Even when the home side did string some moves together, the bounce of the ball refused to go their way. Richard Kahui's dab through on the half-hour mark would have popped up into Sione Lauaki's hands on most days of any week, but on this one it jumped up from the turf like it had hit a coiled spring and bounded into touch with the tryline begging.

Then there was the chip by Tim Nanai-Williams, which Dwayne Sweeney even had under control before he lost it again in the tackle as he crashed over the line. When it's not your day, it's not your day.

At the third time of asking, the Chiefs did cross the whitewash. Lauaki took the ball powerfully off the back of a scrum and popped the ball up for Tanerau Latimer who coasted over under the posts to make it 20-10 at half-time.

So much for that though. Within five minutes of the restart the Stormers had the game wrapped up. Andries Bekker rumbled down the right ebfore the ball moved smartly from one side to the other, Habana straightened the line and Liebenberg crashed over.

Grant converted, added a penalty, and then it took only another five minutes for the Stormers to grab the bonus point, with some sublime side-to-side rugby culminating in Naqelevuki slicing through the stretched defence.

Bekker scored the fifth, stretching for the line after some patient forward driving, Deon Fourie notched the sixth after picking up a loose ball from a bout of hot potato by the Chiefs' inside backs.

In between, Tim Nanai-Williams scored a peach of a try for the Chiefs and the young full-back's display was a rare beacon of light on a dim evening for the home side – on a night when any thought of a semi-final was extinguished completely.

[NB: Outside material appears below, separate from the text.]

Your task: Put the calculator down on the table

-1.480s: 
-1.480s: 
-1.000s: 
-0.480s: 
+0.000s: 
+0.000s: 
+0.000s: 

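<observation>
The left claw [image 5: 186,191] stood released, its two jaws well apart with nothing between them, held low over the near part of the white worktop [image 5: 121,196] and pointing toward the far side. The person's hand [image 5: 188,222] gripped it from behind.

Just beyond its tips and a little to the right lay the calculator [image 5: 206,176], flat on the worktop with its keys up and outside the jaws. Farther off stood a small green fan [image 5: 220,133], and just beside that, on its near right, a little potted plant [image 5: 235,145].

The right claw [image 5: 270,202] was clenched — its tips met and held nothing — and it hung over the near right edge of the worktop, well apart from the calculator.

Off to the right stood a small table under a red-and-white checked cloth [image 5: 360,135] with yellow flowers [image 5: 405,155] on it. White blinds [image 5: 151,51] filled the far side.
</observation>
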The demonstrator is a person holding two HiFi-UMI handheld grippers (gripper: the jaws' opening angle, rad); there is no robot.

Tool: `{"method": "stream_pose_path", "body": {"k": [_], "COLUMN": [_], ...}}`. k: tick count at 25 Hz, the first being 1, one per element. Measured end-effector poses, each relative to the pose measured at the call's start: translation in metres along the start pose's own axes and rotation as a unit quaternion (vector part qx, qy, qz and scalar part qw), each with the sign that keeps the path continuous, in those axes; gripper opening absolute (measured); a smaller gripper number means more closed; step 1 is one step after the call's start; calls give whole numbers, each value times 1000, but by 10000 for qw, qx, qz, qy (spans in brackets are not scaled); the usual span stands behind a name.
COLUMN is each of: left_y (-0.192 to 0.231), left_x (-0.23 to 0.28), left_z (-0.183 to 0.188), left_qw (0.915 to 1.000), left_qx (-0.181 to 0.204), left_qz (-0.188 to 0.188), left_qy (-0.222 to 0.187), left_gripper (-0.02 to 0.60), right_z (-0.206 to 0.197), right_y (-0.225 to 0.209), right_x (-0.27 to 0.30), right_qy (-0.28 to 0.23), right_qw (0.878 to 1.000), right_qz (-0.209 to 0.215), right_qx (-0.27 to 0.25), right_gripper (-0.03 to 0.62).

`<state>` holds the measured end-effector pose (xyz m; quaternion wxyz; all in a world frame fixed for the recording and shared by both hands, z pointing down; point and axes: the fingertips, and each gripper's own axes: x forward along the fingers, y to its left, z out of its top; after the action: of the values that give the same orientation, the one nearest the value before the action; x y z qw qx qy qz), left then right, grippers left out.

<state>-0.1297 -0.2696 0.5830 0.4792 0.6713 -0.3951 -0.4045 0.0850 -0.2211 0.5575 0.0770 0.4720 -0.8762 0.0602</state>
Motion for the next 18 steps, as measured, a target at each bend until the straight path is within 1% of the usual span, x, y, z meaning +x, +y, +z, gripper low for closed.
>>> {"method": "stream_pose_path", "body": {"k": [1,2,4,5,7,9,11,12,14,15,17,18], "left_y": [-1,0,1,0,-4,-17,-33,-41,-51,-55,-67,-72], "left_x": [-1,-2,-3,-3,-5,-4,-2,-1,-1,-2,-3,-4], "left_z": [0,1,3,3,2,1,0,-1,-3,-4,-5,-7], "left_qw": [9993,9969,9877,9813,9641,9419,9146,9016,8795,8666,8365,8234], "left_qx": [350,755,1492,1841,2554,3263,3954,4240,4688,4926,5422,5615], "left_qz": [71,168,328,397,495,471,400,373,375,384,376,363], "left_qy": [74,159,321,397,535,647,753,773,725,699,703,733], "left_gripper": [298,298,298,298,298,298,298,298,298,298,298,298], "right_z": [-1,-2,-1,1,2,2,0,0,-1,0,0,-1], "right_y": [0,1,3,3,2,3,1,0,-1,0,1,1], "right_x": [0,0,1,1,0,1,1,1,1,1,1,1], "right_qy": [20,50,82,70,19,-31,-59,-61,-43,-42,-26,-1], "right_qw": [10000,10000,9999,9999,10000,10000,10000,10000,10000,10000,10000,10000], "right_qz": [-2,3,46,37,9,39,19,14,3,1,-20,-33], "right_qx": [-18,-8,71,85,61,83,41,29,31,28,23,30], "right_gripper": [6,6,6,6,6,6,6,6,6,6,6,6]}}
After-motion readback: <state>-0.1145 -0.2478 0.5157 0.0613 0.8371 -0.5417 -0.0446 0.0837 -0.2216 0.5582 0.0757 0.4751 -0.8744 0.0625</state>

The win lifts the Stormers top of the table for 24 hours at least. On this form, who'd bet against them being there in five weeks' time?

Man of the match: It would be wrong to single out anyone from this Stormers display, so we'll go for a team award to the men from the Cape.

The scorers:

For the Chiefs:
Tries: Latimer, Nanai-Williams
Con: Donald
Pen: Donald

For the Stormers:
Tries: Habana, Vermeulen, Liebenberg, Naqelevuki, Bekker, D.Fourie
Cons: Grant 5
Pens: Grant 3

Chiefs: 15 Tim Nanai-Williams, 14 Lelia Masaga, 13 Richard Kahui, 12 Stephen Donald, 11 Dwayne Sweeney, 10 Mike Delany, 9 Brendon Leonard, 8 Sione Lauaki, 7 Tanerau Latimer, 6 Liam Messam (c), 5 Culum Retallick, 4 Craig Clarke, 3 Ben Afeaki, 2 Hika Elliot, 1 Toby Smith.
Replacements: 16 Vern Kamo, 17 Nathan White, 18 Romana Graham, 19 Colin Bourke 20 Junior Poluleuligaga, 21 Callum Bruce, 22 Jackson Willison.

Stormers: 15 Gio Aplon, 14 Sireli Naqelevuki, 13 Jaque Fourie, 12 Juan de Jongh, 11 Bryan Habana, 10 Peter Grant, 9 Dewaldt Duvenage, 8 Duane Vermeulen, 7 François Louw, 6 Schalk Burger (c), 5 Andries Bekker, 4 Adriaan Fondse, 3 Brok Harris, 2 Tiaan Liebenberg, 1 JD Moller.
Replacements: 16 Deon Fourie, 17 JC Kritzinger, 18 Anton van Zyl, 19 Pieter Louw, 20 Ricky Januarie, 21 Willem de Waal, 22 Tim Whitehead.